(AIM OF THE TASK):
Reproduce the data exactly, leaving nothing out.

(SUPPLIED RECORDS):

<<<<

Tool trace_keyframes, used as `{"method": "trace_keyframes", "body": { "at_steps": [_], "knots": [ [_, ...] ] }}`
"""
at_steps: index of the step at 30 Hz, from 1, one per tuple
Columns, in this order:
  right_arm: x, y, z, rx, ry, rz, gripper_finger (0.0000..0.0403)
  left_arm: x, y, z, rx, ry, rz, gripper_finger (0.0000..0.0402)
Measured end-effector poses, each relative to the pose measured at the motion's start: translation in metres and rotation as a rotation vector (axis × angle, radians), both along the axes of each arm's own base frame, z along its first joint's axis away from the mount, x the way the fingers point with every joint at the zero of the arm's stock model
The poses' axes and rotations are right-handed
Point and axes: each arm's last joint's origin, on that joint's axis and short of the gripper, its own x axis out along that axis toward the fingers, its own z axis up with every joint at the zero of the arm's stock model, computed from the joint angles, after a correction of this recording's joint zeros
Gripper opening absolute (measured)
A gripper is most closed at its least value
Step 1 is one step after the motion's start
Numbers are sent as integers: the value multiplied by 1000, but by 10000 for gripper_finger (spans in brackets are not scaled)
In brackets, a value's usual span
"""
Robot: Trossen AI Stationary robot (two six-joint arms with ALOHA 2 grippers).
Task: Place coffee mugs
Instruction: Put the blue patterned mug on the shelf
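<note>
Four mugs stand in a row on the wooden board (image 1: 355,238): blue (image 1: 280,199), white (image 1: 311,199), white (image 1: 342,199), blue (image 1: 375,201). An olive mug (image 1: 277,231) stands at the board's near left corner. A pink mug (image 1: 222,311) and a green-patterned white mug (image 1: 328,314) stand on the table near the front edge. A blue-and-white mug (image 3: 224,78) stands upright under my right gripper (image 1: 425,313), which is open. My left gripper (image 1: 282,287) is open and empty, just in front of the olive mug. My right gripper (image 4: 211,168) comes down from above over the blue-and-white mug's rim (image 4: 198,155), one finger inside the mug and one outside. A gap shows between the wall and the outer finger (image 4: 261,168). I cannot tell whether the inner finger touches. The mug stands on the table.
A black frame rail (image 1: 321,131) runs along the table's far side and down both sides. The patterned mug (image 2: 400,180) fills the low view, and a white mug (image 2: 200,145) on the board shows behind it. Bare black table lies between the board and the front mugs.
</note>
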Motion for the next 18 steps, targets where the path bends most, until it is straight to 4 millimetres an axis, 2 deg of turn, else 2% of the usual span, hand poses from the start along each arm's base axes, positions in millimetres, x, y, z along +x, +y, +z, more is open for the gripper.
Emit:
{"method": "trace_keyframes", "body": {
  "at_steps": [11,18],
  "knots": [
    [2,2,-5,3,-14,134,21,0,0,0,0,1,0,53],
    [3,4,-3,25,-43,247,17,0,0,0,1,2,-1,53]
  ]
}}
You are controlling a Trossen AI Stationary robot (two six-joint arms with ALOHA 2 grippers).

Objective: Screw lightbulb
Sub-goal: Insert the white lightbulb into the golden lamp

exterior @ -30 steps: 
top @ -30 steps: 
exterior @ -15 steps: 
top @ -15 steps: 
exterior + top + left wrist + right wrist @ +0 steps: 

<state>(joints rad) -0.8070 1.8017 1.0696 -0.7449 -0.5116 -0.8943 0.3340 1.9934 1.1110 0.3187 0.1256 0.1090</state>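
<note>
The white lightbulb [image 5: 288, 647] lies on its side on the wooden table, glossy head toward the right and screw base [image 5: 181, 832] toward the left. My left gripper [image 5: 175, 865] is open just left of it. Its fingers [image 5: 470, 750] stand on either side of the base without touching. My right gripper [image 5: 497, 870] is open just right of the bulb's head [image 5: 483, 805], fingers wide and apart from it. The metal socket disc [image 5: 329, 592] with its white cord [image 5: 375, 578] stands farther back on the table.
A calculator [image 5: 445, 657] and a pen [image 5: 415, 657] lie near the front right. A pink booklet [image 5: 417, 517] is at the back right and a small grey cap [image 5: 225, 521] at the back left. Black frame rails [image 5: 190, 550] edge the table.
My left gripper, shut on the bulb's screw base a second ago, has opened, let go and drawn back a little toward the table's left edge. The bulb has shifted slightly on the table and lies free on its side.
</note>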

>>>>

(RESPONSE AREA):
Tool trace_keyframes, used as `{"method": "trace_keyframes", "body": { "at_steps": [_], "knots": [ [_, ...] ] }}`
"""
at_steps: index of the step at 30 Hz, from 1, one per tuple
Columns, in this order:
  right_arm: x, y, z, rx, ry, rz, gripper_finger (0.0000..0.0403)
  left_arm: x, y, z, rx, ry, rz, gripper_finger (0.0000..0.0402)
Measured end-effector poses, each relative to the pose measured at the motion's start: translation in metres and rotation as a rotation vector (axis × angle, radians), both along the axes of each arm's own base frame, z along its first joint's axis away from the mount, x the way the fingers point with every joint at the zero of the arm's stock model
The poses' axes and rotations are right-handed
Point and axes: each arm's last joint's origin, on that joint's axis and short of the gripper, its own x axis out along that axis toward the fingers, its own z axis up with every joint at the zero of the arm's stock model, computed from the joint angles, after a correction of this recording's joint zeros
Gripper opening absolute (measured)
A gripper is most closed at its least value
Step 1 is one step after the motion's start
Numbers are sent as integers: the value multiplied by 1000, but by 10000 for gripper_finger (spans in brackets are not scaled)
In brackets, a value's usual span
"""
Robot: Trossen AI Stationary robot (two six-joint arms with ALOHA 2 grippers).
Task: Place coffee mugs
Instruction: Put the blue patterned mug on the shelf
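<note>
Four mugs stand in a row on the wooden board (image 1: 355,238): blue (image 1: 280,199), white (image 1: 311,199), white (image 1: 342,199), blue (image 1: 375,201). An olive mug (image 1: 277,231) stands at the board's near left corner. A pink mug (image 1: 222,311) and a green-patterned white mug (image 1: 328,314) stand on the table near the front edge. A blue-and-white mug (image 3: 224,78) stands upright under my right gripper (image 1: 425,313), which is open. My left gripper (image 1: 282,287) is open and empty, just in front of the olive mug. My right gripper (image 4: 211,168) comes down from above over the blue-and-white mug's rim (image 4: 198,155), one finger inside the mug and one outside. A gap shows between the wall and the outer finger (image 4: 261,168). I cannot tell whether the inner finger touches. The mug stands on the table.
A black frame rail (image 1: 321,131) runs along the table's far side and down both sides. The patterned mug (image 2: 400,180) fills the low view, and a white mug (image 2: 200,145) on the board shows behind it. Bare black table lies between the board and the front mugs.
</note>
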Motion for the next 18 steps, targets where the path bends most, until it is straight to 4 millimetres an axis, 2 deg of turn, else 2% of the usual span, hand poses from the start along each arm's base axes, positions in millimetres, x, y, z along +x, +y, +z, more is open for the gripper.
Emit:
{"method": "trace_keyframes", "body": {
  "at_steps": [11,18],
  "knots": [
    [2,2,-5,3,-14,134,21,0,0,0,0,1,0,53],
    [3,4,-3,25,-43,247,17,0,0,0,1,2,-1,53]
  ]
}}
You are controlling a Trossen AI Stationary robot (two six-joint arms with ALOHA 2 grippers).

Objective: Screw lightbulb
Sub-goal: Insert the white lightbulb into the golden lamp

exterior @ -30 steps: 
top @ -30 steps: 
exterior @ -15 steps: 
top @ -15 steps: 
exterior + top + left wrist + right wrist @ +0 steps: 

<state>(joints rad) -0.8070 1.8017 1.0696 -0.7449 -0.5116 -0.8943 0.3340 1.9934 1.1110 0.3187 0.1256 0.1090</state>
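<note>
The white lightbulb [image 5: 288, 647] lies on its side on the wooden table, glossy head toward the right and screw base [image 5: 181, 832] toward the left. My left gripper [image 5: 175, 865] is open just left of it. Its fingers [image 5: 470, 750] stand on either side of the base without touching. My right gripper [image 5: 497, 870] is open just right of the bulb's head [image 5: 483, 805], fingers wide and apart from it. The metal socket disc [image 5: 329, 592] with its white cord [image 5: 375, 578] stands farther back on the table.
A calculator [image 5: 445, 657] and a pen [image 5: 415, 657] lie near the front right. A pink booklet [image 5: 417, 517] is at the back right and a small grey cap [image 5: 225, 521] at the back left. Black frame rails [image 5: 190, 550] edge the table.
My left gripper, shut on the bulb's screw base a second ago, has opened, let go and drawn back a little toward the table's left edge. The bulb has shifted slightly on the table and lies free on its side.
</note>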

The exercise is done.